My critiquers tell me it's not difficult to read. Thank goodness.

But this post is intended to be more about writing than about reading. When you're putting together a draft, the most challenging parts of drafting can take a lot of your attention, siphoning it away from other aspects of the manuscript. There's nothing wrong with this. It's totally appropriate.

For example, I have a character who speaks in verse. I can't just write his dialogue all at once. I have to understand the content first, then try to hash out the verse, then go back on a third pass and make sure the verse isn't clunky and the content is appropriately conveyed with all the nuances it needs. On the first pass, I have enough bandwidth to think about the progress of the scene as a whole, the tension etc. required to keep the scene moving forward. On the second pass, I'm not paying attention to the scene at all, but merely trying to get the meter right. On the third pass I'm trying to take the metrical side and the whole-purpose side of things and make sure they match correctly: the verse doesn't distract from the content, nor does the content destroy the verse.

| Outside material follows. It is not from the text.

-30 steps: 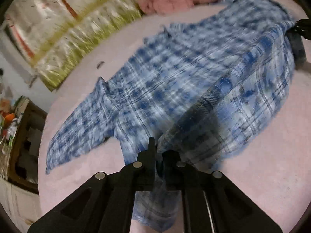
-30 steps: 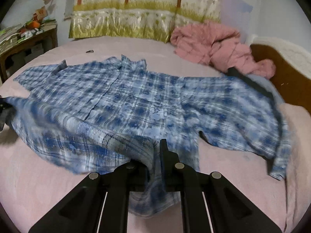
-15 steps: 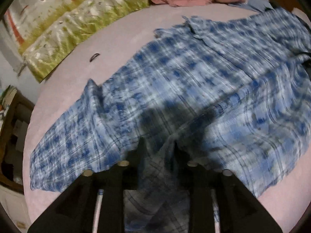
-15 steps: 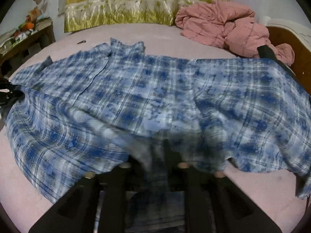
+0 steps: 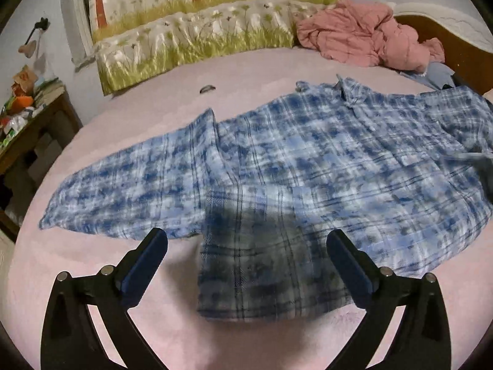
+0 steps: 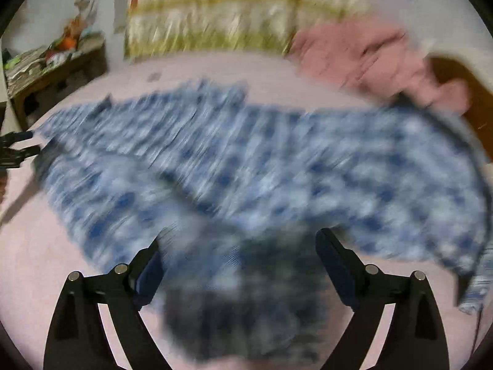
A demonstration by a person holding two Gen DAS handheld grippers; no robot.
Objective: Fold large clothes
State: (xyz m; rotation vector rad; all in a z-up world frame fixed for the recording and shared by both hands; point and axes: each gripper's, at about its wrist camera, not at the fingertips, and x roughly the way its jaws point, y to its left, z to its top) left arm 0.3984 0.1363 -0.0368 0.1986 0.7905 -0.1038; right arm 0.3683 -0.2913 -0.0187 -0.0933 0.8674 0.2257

The other thing I've noticed with these revisions is even quite late in the revisions, I keep making tiny error-catches. Spots where I've been so concentrated on the language, and the drive of the story, that I've lost sight of things like the direction from which the sun is supposed to be coming, or what outfit the protagonist is wearing right now and the fact that if she gets turned upside down, yes, her skirt is going to flip up over her head.

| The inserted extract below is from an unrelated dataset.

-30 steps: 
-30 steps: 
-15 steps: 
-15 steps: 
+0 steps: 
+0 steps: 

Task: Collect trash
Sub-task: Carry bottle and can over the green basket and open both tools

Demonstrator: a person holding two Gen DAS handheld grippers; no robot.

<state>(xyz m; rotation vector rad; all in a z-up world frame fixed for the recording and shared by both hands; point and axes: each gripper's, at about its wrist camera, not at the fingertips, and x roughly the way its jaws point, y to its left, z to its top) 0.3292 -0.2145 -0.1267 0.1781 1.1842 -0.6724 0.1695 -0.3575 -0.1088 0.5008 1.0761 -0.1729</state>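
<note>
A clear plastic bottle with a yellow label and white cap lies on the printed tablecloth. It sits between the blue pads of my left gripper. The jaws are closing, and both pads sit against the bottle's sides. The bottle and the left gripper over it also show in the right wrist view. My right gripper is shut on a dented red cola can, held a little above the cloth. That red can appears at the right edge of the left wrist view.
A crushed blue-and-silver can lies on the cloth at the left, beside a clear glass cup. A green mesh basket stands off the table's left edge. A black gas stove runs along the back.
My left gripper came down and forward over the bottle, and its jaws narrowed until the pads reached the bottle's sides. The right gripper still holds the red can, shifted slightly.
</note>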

My friend Janice also did a post on copy editors, and why we should treasure them. Well, this is one of the reasons. They are trained to tease apart the levels of a story and catch things on all of them - hooray for them!

But in the meantime, we as writers have to keep track as best we can.

It's easy sometimes for me to get demoralized while drafting, thinking about all the revisions I still have ahead of me. But then when I get to them, I generally find I love finding the extra layers of significance. It's perhaps a bit like aging wine; it gains so much complexity and quality with a bit of extra time. Some of my friends and I also like to use the sculpting metaphor, where you take away layers of stone to get to the statue inside. With each level I reach, I discover that being there gives me more insight into the next level.

I try to forgive my conscious brain for not being preternaturally able to capture everything. And I try to trust my subconscious to point things out for me. Then on the second revision, the third or the fourth, I pick up each hint it's left for me. That part is the Easter egg hunt - and I love chocolate.